You’re never too old to learn something new. And not just a new keyboard shortcut or a new Excel formula, I mean something really new, something big, something that could change how you see and understand the world and lead you down a totally new path.
You might have dozens of excuses on the tip of your tongue just reading that. But before you unleash them, see if you can concede this: If Guadalupe Palacios can learn to read and write, finish primary and middle school, and enroll in high school—all as a nonagenarian—then you can branch out and explore new interests, even long after you thought you were done with school forever. Agreed?
Palacios grew up poor, farming corn and beans with her family in an indigenous village in Mexico, according to a story published in the AFP. She never had a chance to go to school as a child, and was soon grown up—selling chickens, getting married (twice), and raising six children of her own.
No one would’ve blamed her if she’d lamented the schooling she’d missed out on decades ago and considered it a long-lost opportunity. But that’s not Palacios’ style, it seems. She enrolled in a literacy program at age 92—“now I can write letters to my boyfriends,” she joked—and then a primary school program for adult learners. Within a few years she’d made her way through middle school too and was ready for the next step.
“I feel ready to give it my all. Today is a marvelous day,” the 96 year old told the AFP on her first day at a public high school in Tuxtla Gutierrez, the capital of the state of Chiapas.

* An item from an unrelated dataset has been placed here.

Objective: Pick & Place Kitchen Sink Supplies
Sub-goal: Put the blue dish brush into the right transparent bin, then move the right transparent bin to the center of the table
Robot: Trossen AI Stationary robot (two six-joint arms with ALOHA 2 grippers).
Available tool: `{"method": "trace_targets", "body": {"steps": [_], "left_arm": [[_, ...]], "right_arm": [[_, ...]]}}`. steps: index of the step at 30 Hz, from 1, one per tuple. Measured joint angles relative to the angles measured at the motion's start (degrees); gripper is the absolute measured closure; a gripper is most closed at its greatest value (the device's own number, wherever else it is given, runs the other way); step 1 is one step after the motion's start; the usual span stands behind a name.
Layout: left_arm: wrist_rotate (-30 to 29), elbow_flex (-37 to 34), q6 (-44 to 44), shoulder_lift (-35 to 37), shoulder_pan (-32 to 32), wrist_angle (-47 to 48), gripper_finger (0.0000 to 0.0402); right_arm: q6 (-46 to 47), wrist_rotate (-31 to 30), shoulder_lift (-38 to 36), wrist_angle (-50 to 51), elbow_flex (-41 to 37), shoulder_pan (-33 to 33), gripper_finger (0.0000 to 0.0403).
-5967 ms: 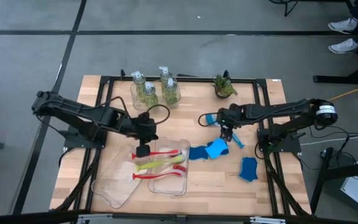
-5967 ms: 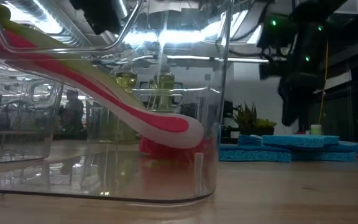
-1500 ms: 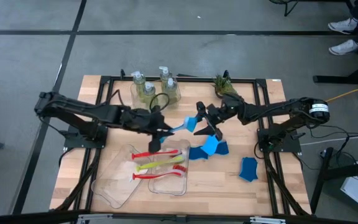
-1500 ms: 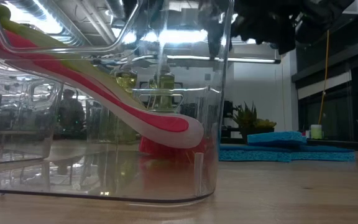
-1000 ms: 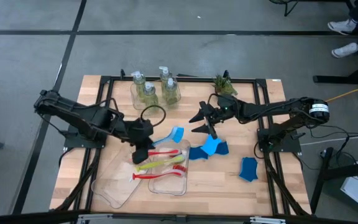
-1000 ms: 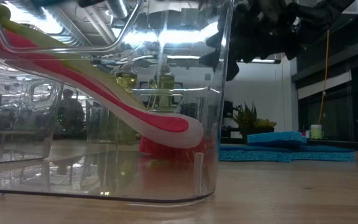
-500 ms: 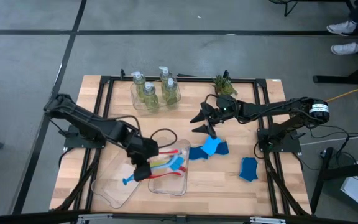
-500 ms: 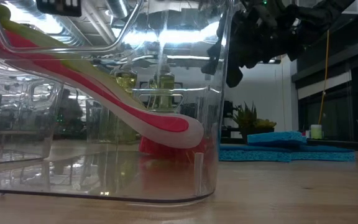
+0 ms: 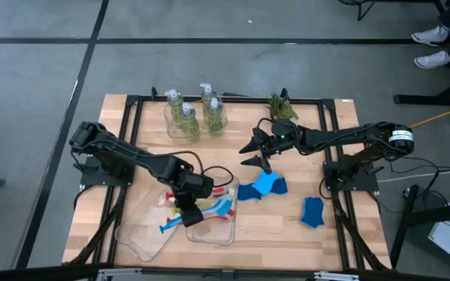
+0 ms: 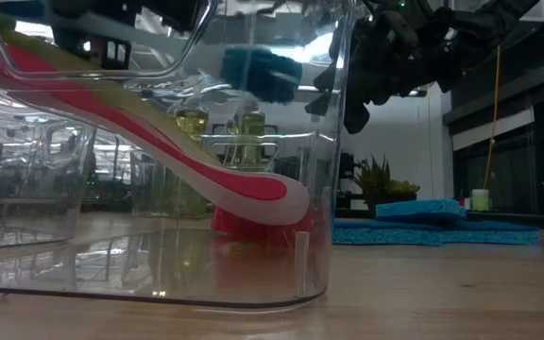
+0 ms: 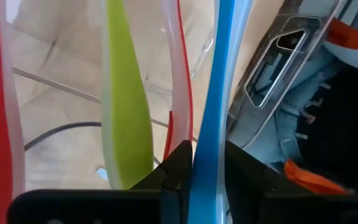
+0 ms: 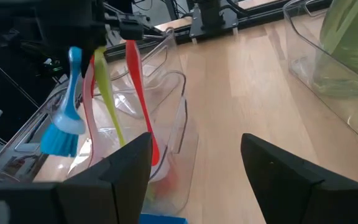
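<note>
The left gripper (image 9: pixel 186 211) is pinching the blue brush (image 9: pixel 198 216) by its handle over the clear tray (image 9: pixel 213 232) at the bench's (image 9: pixel 131 148) front. The brush is lying almost level, its long axis running across the tray, bristle head toward the right arm and handle end toward the left. The right gripper (image 9: pixel 250 154) is hovering wide open and empty near the blue sponges (image 9: pixel 262 186).
</note>
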State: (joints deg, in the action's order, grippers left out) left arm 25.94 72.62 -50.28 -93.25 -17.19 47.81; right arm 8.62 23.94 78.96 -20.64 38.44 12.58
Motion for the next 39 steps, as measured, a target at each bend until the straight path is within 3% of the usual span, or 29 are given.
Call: {"method": "trace_targets", "body": {"steps": [20,24,28,33,39], "left_arm": [[2.64,0.0,6.33,-1.43,0.83,-6.9,0.0268],[2.83,1.03,7.5,-1.4,1.56,-6.5,0.0268],[1.28,2.66,14.45,1.06,2.1,-5.71,0.028],[-6.29,2.67,22.89,6.08,3.03,-3.61,0.0297],[-22.91,2.67,30.17,9.34,6.11,1.4,0.032]], "right_arm": [[-0.11,0.02,0.0,0.0,0.0,0.0,0.0159],[-0.13,0.02,0.0,0.0,0.0,0.0,0.0159],[-0.1,0.1,0.0,0.03,0.0,0.0,0.0159],[-0.07,0.13,-0.02,0.67,0.0,-0.07,0.0159],[-0.07,2.92,-1.82,1.65,0.0,-0.07,0.0159]]}}
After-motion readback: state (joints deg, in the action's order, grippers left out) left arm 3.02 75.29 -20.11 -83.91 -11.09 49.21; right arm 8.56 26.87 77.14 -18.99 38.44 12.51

Having exhausted the adult programs available to her, she decided continuing her education was important enough that she’d be willing to enroll alongside teenaged classmates, who call her “Dona Lupita.” She hopes to graduate before her age reaches the triple digits and has her eye on a job as a kindergarten teacher.
Palacios isn’t the only example of a student who proves you’re never too old to learn. In one article, the BBC featured some of the oldest university students in the UK, including 79-year-old Maureen Matthews and 84-year-old Craigan Surujballi, both of whom were embarking on law degrees alongside young undergraduates at the University of West London in Brentford.

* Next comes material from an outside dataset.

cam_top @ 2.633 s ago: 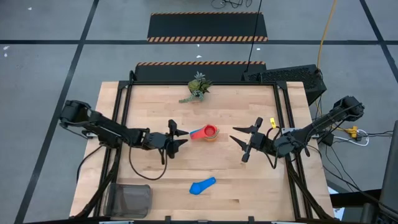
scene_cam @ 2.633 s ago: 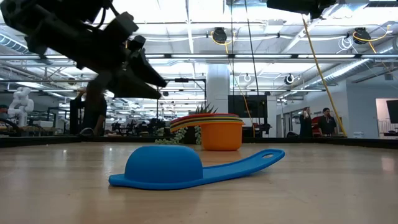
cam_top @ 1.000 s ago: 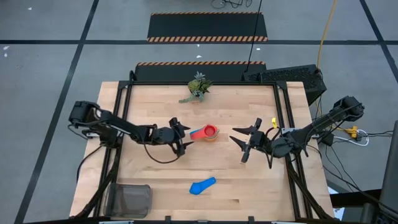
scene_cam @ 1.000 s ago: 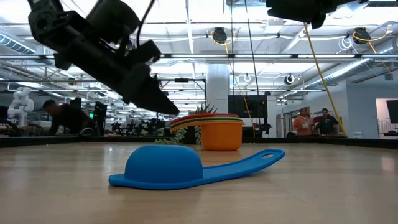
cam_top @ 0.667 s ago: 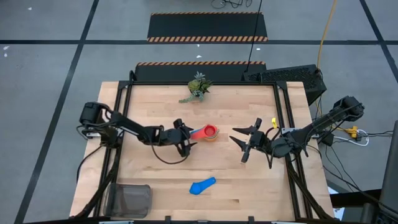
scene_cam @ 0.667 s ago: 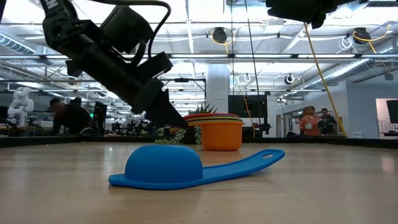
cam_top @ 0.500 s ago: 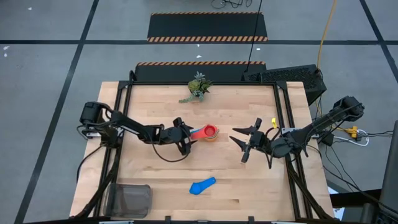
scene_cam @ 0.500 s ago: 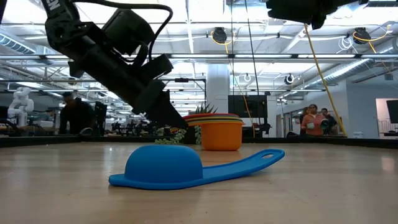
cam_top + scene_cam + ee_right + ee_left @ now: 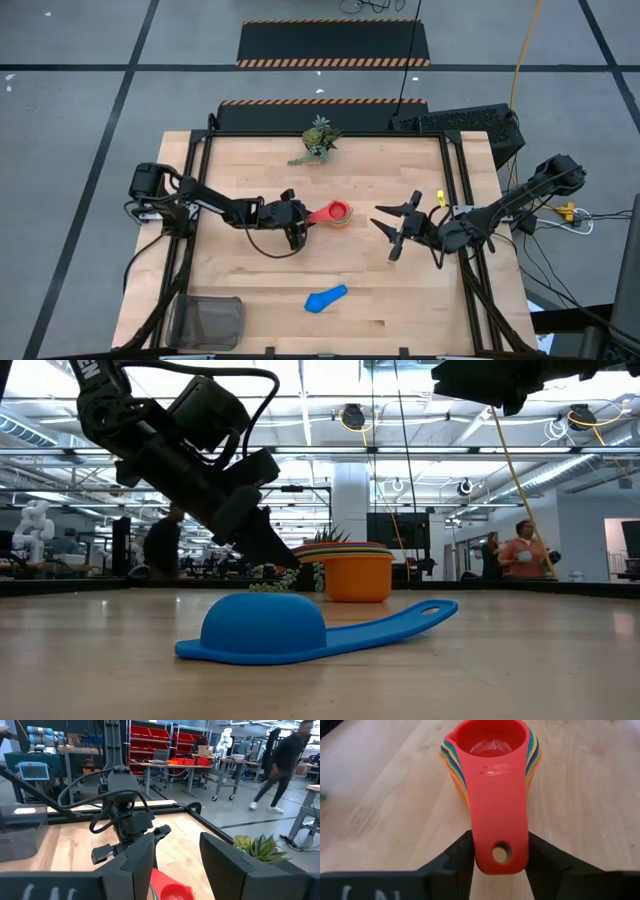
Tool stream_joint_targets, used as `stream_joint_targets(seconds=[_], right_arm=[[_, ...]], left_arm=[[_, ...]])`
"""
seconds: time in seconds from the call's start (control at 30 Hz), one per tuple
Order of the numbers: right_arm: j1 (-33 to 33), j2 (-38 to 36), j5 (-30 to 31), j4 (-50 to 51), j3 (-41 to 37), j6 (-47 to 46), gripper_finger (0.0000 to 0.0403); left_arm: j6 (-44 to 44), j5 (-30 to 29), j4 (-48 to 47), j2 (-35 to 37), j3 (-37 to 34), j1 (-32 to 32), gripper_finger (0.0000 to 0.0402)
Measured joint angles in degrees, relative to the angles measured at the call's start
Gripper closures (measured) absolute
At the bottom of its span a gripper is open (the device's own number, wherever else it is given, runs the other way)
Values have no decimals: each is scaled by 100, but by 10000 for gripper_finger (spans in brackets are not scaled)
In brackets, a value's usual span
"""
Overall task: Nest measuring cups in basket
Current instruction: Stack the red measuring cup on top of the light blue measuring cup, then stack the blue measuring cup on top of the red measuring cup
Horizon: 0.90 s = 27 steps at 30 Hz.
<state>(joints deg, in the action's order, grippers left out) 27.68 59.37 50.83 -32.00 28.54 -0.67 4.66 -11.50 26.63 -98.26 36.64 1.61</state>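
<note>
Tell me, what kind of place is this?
Probably a robotics lab or workshop: two robot arms work at a wooden table, shelving with red bins stands behind, and a white humanoid robot waits among workbenches.

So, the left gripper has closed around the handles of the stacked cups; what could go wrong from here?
1. The left gripper holds only the handle ends of the nested cups. The bowls hang far out, so the stack may tilt or the lower cups may slip free when lifted.
2. The basket sits at the near left corner, far from the stack; a long carry adds risk.
3. The blue cup lies upside down, alone, and could be forgotten.
</note>
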Motion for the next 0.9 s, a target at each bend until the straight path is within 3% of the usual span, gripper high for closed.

At 89, Vinnie Dean Walker became the oldest student ever to graduate from Sinclair Community College, according to the Dayton Daily News, taking home a degree in sociology. Leo Plass set a world record in 2011 when he finally finished his coursework and graduated from Eastern Oregon University at age 99.
So what was that again about it being too late? That’s what I thought.
There are plenty of reasons you might not be able to drop everything and dive back into school—especially if it’s an expensive and time-consuming degree you’re after. But next time you rationalize staying in a job you hate or a career path that doesn’t feel right simply because you feel too old to make a change and try something new, think of these students who were determined to learn late in life. And see if you can be inspired to take a risk and do the same—whether that means signing up for a formal degree program or taking a weekend workshop.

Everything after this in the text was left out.